The sequence given is: 10, 13, 16, 19.... This is an arithmetic sequence where each term increases by a constant difference. To find the common difference, we can subtract the first term from the second:

  1. 13 - 10 = 3
  2. 16 - 13 = 3
  3. 19 - 16 = 3

The common difference in this sequence is 3.

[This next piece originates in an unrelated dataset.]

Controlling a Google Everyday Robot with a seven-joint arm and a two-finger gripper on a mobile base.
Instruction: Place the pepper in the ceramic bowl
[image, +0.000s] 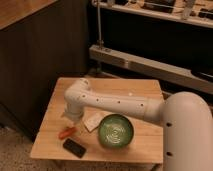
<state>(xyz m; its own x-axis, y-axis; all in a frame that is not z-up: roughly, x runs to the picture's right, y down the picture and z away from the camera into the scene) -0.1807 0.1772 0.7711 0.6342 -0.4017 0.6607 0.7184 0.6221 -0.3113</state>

We can represent the n-th term of an arithmetic sequence using the formula:

a_n = a_1 + (n - 1) d

where:

  • a_n = n-th term
  • a_1 = first term (10 in this case)
  • d = common difference (3)
  • n = term number

Substituting the known values into the formula gives:

a_n = 10 + (n - 1) 3

Now, to determine if 163 is a term in the sequence, we need to set a_n = 163 and solve for n:

163 = 10 + (n - 1) 3

Subtracting 10 from both sides:

153 = (n - 1) 3

Now divide both sides by 3:

51 = n - 1

Add 1 to both sides:

n = 52

This indicates that 163 is indeed the 52nd term in the sequence. Therefore, the answer is:

Yes, 163 is a term in the sequence.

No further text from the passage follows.